Cumhurbaşkanı Recep Tayyip Erdoğan ile çektirdiği fotoğraf
nedeniyle Alman basını tarafından eleştirilen Mesut Özil, konuyla
ilgili sosyal medya hesabından açıklama yaptı.
Özil, Erdoğan'ın davetine icabet etmesinden ötürü asla pişmanlık
duymadığını belirterek, "Benim için Cumhurbaşkanı Erdoğan ile
fotoğraf çektirmek, siyaset ve seçimlerle alakalı değil, ailemin
mensubu olduğu ülkenin en yüce makamına saygının bir gereğidir.

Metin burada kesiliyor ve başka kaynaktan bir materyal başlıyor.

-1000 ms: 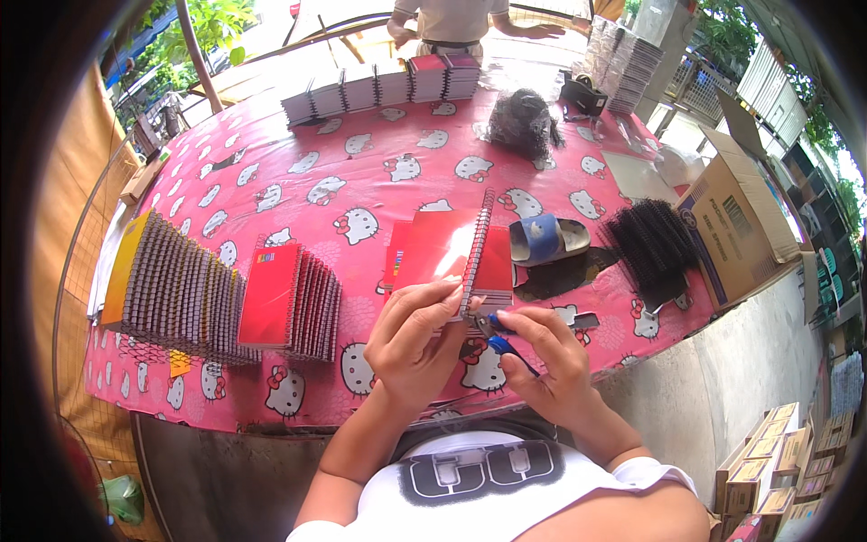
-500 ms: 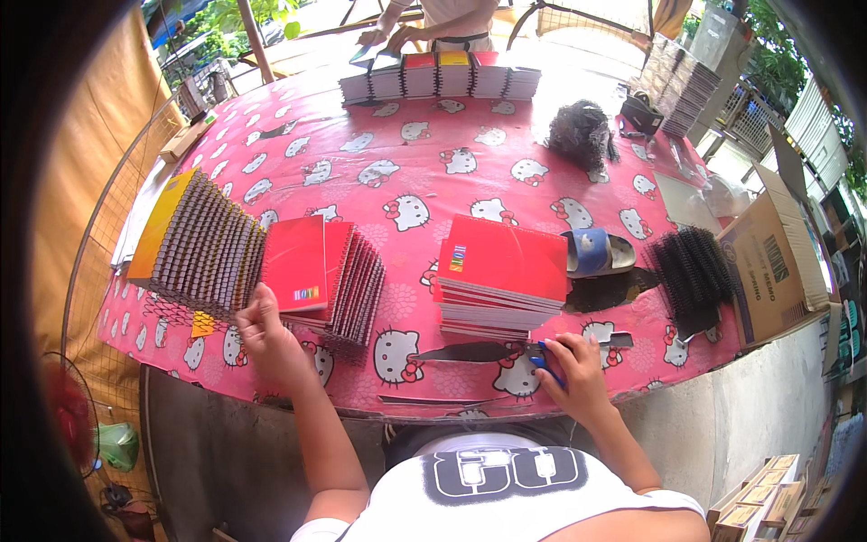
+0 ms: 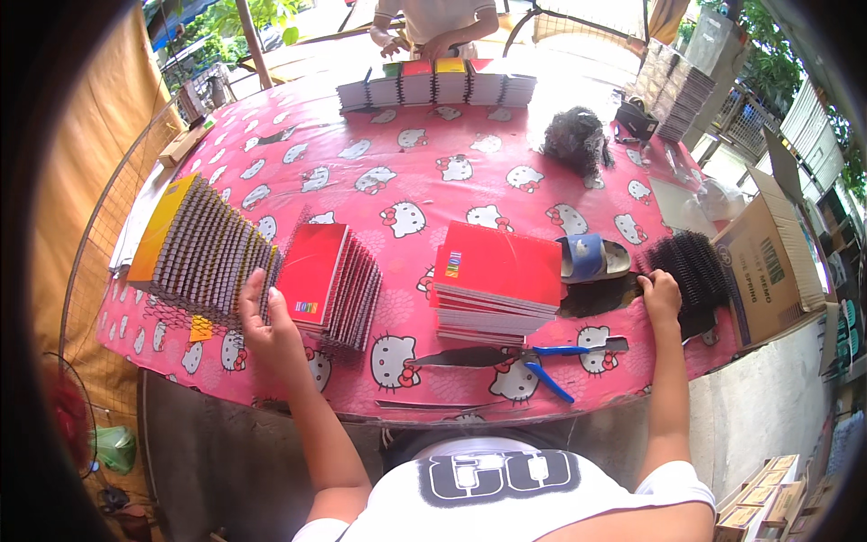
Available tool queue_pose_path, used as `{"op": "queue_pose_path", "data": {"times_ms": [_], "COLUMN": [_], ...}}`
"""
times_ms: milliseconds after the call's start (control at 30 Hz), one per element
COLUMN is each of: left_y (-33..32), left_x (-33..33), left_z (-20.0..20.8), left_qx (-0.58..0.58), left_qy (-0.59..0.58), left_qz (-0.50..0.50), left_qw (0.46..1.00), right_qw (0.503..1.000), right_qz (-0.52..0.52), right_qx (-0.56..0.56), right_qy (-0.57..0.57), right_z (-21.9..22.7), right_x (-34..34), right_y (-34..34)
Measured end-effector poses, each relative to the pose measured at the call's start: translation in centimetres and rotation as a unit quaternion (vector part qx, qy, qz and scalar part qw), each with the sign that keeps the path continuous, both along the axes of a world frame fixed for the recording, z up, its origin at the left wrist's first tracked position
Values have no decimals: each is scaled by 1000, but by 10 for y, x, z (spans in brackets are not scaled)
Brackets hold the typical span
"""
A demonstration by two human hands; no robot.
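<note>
My left hand (image 3: 271, 331) has its fingers apart, next to a row of red spiral notebooks (image 3: 316, 275) and a longer row of spiral-bound notebooks with a yellow cover (image 3: 161, 233). My right hand (image 3: 664, 296) is at the left edge of a pile of black binding spirals (image 3: 691, 275). Its fingers are curled together, and what they hold, if anything, cannot be made out. Pliers with blue handles (image 3: 549, 359) lie open on the table, in front of a stack of red-covered books (image 3: 497, 271) whose spiral binding does not show.
A blue slipper (image 3: 592, 257) lies beside the red stack. To the right stands an open cardboard box (image 3: 768, 257). Across the pink patterned tablecloth (image 3: 343, 194), a person stands behind a row of notebooks (image 3: 415, 88). A dark tangled bundle (image 3: 578, 140) lies far right.
My right hand has let go of the pliers and moved right to the black spirals. My left hand has opened, and the front red notebook now sits against its row.
</note>
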State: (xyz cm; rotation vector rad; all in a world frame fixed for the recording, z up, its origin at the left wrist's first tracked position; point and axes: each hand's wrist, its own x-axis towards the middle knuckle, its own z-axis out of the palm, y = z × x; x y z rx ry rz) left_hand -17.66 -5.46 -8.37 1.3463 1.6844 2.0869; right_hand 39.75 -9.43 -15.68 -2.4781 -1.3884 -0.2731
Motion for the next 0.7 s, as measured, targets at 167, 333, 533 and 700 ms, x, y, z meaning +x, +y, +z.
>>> {"op": "queue_pose_path", "data": {"times_ms": [167, 333, 533, 700], "left_y": [-11, 41, 68, 55], "left_x": [93, 181, 193, 185], "left_z": [79, 83, 78, 87], "left_qx": [29, -75, -177, -41], "left_qy": [180, 413, 419, 312], "left_qz": [-248, -402, -481, -459], "left_qw": [951, 814, 750, 831], "right_qw": [1000, 998, 937, 870], "right_qz": [16, 14, 251, 347], "right_qx": [10, 47, 186, 230], "right_qy": [-3, -43, 157, 264], "right_z": [32, 58, 90, 143], "right_x": [-2, -31, -73, -136], "right_y": [7, 21, -9, -28]}}
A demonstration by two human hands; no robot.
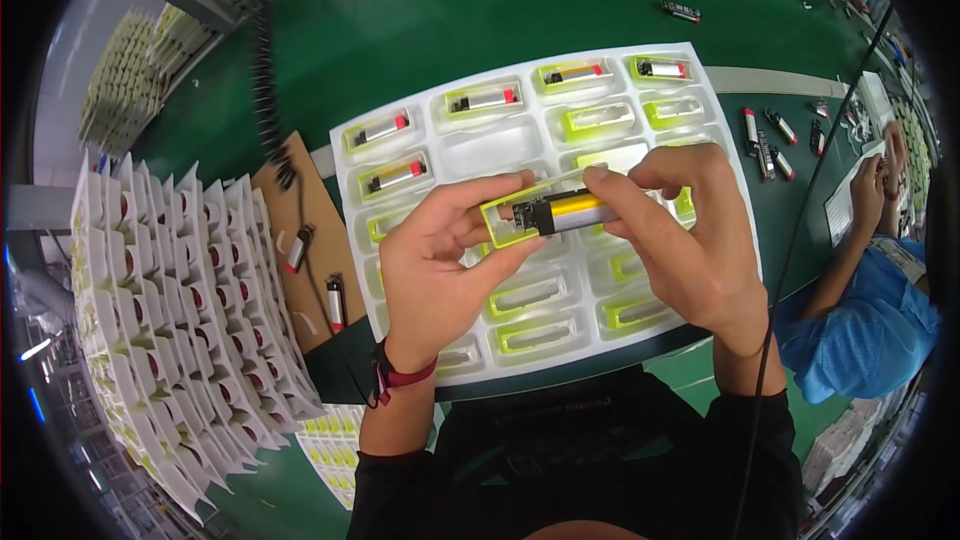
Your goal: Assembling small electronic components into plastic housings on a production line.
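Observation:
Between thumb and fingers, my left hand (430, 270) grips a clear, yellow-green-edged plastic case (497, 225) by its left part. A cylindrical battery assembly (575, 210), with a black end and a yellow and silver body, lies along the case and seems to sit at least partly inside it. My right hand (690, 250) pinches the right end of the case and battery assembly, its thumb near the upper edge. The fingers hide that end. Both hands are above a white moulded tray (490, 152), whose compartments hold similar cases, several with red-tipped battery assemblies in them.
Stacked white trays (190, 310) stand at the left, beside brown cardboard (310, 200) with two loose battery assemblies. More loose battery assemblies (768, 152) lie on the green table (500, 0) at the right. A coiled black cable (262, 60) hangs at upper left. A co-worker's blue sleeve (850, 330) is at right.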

Ben
politikacı değil, futbolcuyum. Dolayısıyla Erdoğan ile görüşmemizin
asla bir siyasi propaganda değil. Nitekim kendisiyle görüştüğümüz
konu her zamanki gibi futboldu. Zira o da eski bir futbolcu"
ifadelerine yer verdi.
Türk asıllı Alman futbolcunun yaptığı açıklamanın tamamı şu
şekilde:
"Geride kalan iki hafta, bana son aylarda yaşanan olaylar üzerine
düşünme fırsatı verdi. Bu vesileyle malum konuyla ilgili görüş ve
hislerimi sizlerle paylaşmak istiyorum.
Pek çok insan gibi benim de geçmişim birden fazla ülkeye dayanıyor.
Almanya'da büyümüş olsam da ailemin kökleri Türkiye'de. Biri Alman
biri de Türk olmak üzere iki kalbim var. Çocukluğumda annem bana
hep saygılı olmamı ve nereden geldiğimi unutmamamı öğretmişti ve
ben, bu değerleri hala muhafaza ediyorum. Mayıs ayında bir yardım
ve eğitim organizasyonu çerçevesinde Cumhurbaşkanı Erdoğan ile
Londra'da buluştum. Kendisiyle ilk defa Türkiye'nin Almanya ile
2010 yılında Berlin'de oynadığı ve Angela Merkel'le birlikte
izledikleri maçın ardından görüşmüştüm. O günden bu yana yollarımız
pek çok defa kesişti. Birlikte çektirdiğimiz fotoğrafın Alman
medyasında büyük bir tepki yarattığının farkındayım ve bazı
insanlar, beni yalancılık ve hilekârlıkla suçlasa da bu fotoğrafın
hiçbir siyasi amacı yoktu. Daha önce de söylediğim gibi annem
atalarımı, onların mirasını ve aile geleneklerini kaybetmeme asla
müsaade etmedi. Benim için Cumhurbaşkanı Erdoğan ile fotoğraf
çektirmek, siyaset ve seçimlerle alakalı değil, ailemin mensubu
olduğu ülkenin en yüce makamına saygının bir gereğidir. Ben
politikacı değil, futbolcuyum. Dolayısıyla Erdoğan ile görüşmemizin
asla bir siyasi propaganda değil. Nitekim kendisiyle görüştüğümüz
konu her zamanki gibi futboldu. Zira o da eski bir futbolcu.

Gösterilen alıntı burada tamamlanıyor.